• WHAT NEEDS TO BE DONE: Return the records below exactly as they are written.

▬▬▬▬▬▬

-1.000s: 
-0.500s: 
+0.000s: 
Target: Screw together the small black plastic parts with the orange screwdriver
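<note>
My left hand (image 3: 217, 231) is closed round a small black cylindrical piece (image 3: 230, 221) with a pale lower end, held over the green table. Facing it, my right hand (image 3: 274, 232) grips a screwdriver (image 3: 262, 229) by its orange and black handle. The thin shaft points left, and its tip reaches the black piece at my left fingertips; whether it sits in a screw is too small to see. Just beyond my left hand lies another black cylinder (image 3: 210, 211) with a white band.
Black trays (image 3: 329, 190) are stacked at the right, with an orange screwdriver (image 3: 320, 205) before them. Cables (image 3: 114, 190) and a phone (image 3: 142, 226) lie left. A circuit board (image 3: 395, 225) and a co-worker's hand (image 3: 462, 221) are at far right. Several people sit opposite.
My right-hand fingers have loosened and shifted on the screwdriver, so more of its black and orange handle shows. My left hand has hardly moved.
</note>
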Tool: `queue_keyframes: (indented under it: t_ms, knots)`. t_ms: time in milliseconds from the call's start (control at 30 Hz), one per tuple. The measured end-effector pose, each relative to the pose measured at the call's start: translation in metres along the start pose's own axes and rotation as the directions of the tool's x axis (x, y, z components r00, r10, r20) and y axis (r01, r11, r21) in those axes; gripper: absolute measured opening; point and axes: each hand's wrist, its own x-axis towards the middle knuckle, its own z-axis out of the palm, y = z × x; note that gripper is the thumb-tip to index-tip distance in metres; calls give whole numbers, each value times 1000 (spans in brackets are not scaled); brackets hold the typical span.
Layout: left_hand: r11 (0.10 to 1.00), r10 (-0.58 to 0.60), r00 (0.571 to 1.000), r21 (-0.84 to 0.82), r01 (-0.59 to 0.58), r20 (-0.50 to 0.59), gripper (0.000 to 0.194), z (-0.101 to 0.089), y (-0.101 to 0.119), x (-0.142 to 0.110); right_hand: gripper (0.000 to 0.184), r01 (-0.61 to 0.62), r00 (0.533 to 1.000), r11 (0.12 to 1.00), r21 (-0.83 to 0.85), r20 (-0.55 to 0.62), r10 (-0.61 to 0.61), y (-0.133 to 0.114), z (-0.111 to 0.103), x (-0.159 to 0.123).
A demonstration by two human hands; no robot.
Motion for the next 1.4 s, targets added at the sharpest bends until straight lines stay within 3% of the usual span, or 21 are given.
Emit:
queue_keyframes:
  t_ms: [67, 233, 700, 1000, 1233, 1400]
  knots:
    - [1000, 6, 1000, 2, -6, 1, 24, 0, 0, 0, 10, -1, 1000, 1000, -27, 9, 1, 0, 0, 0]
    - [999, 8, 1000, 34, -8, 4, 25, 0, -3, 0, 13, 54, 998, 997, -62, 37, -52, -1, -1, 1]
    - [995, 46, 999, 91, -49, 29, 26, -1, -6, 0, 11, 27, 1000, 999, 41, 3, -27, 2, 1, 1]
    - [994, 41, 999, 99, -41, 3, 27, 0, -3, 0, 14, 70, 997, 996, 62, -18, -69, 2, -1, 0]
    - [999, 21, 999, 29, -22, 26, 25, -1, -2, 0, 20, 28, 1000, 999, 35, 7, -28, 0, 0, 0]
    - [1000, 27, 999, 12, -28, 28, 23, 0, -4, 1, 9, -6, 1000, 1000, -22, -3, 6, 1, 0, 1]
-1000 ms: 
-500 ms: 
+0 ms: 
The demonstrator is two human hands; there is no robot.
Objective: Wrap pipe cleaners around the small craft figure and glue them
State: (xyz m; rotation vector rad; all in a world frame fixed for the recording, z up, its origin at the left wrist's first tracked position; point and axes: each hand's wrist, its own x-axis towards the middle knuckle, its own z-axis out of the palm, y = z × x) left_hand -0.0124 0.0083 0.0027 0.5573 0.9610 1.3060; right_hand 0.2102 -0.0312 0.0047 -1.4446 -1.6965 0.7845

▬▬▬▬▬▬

• SOLUTION:
-1.000s: 
-0.500s: 
+0.000s: 
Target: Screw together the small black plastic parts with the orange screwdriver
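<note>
My left hand (image 3: 217, 231) is closed round a small black cylindrical piece (image 3: 230, 221) with a pale lower end, held over the green table. Facing it, my right hand (image 3: 274, 232) grips a screwdriver (image 3: 262, 229) by its orange and black handle. The thin shaft points left, and its tip reaches the black piece at my left fingertips; whether it sits in a screw is too small to see. Just beyond my left hand lies another black cylinder (image 3: 210, 211) with a white band.
Black trays (image 3: 329, 190) are stacked at the right, with an orange screwdriver (image 3: 320, 205) before them. Cables (image 3: 114, 190) and a phone (image 3: 142, 226) lie left. A circuit board (image 3: 395, 225) and a co-worker's hand (image 3: 462, 221) are at far right. Several people sit opposite.
My right-hand fingers have loosened and shifted on the screwdriver, so more of its black and orange handle shows. My left hand has hardly moved.
</note>
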Tool: `queue_keyframes: (indented under it: t_ms, knots)`. t_ms: time in milliseconds from the call's start (control at 30 Hz), one per tuple. The measured end-effector pose, each relative to the pose measured at the call's start: translation in metres along the start pose's own axes and rotation as the directions of the tool's x axis (x, y, z components r00, r10, r20) and y axis (r01, r11, r21) in those axes; gripper: absolute measured opening; point and axes: each hand's wrist, its own x-axis towards the middle knuckle, its own z-axis out of the palm, y = z × x; note that gripper is the thumb-tip to index-tip distance in metres; calls give whole numbers, each value times 1000 (spans in brackets are not scaled); brackets hold the typical span.
Layout: left_hand: r11 (0.10 to 1.00), r10 (-0.58 to 0.60), r00 (0.571 to 1.000), r21 (-0.84 to 0.82), r01 (-0.59 to 0.58), r20 (-0.50 to 0.59), gripper (0.000 to 0.194), z (-0.101 to 0.089), y (-0.101 to 0.119), x (-0.142 to 0.110); right_hand: gripper (0.000 to 0.184), r01 (-0.61 to 0.62), r00 (0.533 to 1.000), r11 (0.12 to 1.00), r21 (-0.83 to 0.85), r20 (-0.55 to 0.62), r10 (-0.61 to 0.61), y (-0.133 to 0.114), z (-0.111 to 0.103), x (-0.159 to 0.123).
A demonstration by two human hands; no robot.
Motion for the next 1.4 s, targets added at the sharpest bends until straight lines stay within 3% of the usual span, or 21 are given.
Emit:
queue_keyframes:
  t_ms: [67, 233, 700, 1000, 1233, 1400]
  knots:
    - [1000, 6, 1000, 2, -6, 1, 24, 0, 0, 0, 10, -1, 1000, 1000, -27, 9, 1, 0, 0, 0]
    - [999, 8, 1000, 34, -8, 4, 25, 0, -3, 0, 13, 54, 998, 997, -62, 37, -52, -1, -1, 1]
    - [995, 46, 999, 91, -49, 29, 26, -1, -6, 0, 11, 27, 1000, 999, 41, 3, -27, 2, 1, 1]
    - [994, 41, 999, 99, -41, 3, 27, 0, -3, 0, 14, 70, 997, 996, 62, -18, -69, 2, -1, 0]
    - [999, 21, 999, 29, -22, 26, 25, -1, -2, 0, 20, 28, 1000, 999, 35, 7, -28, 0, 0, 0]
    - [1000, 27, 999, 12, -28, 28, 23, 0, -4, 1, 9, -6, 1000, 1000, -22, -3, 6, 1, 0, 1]
-1000 ms: 
-500 ms: 
+0 ms: 
The demonstrator is two human hands; there is no robot.
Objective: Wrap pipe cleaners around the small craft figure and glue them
State: (xyz m; rotation vector rad; all in a world frame fixed for the recording, z up, its origin at the left wrist's first tracked position; point and axes: each hand's wrist, its own x-axis towards the middle knuckle, its own z-axis out of the palm, y = z × x) left_hand -0.0124 0.0083 0.0027 0.5573 0.9610 1.3060; right_hand 0.2102 -0.0312 0.0047 -1.4446 -1.6965 0.7845

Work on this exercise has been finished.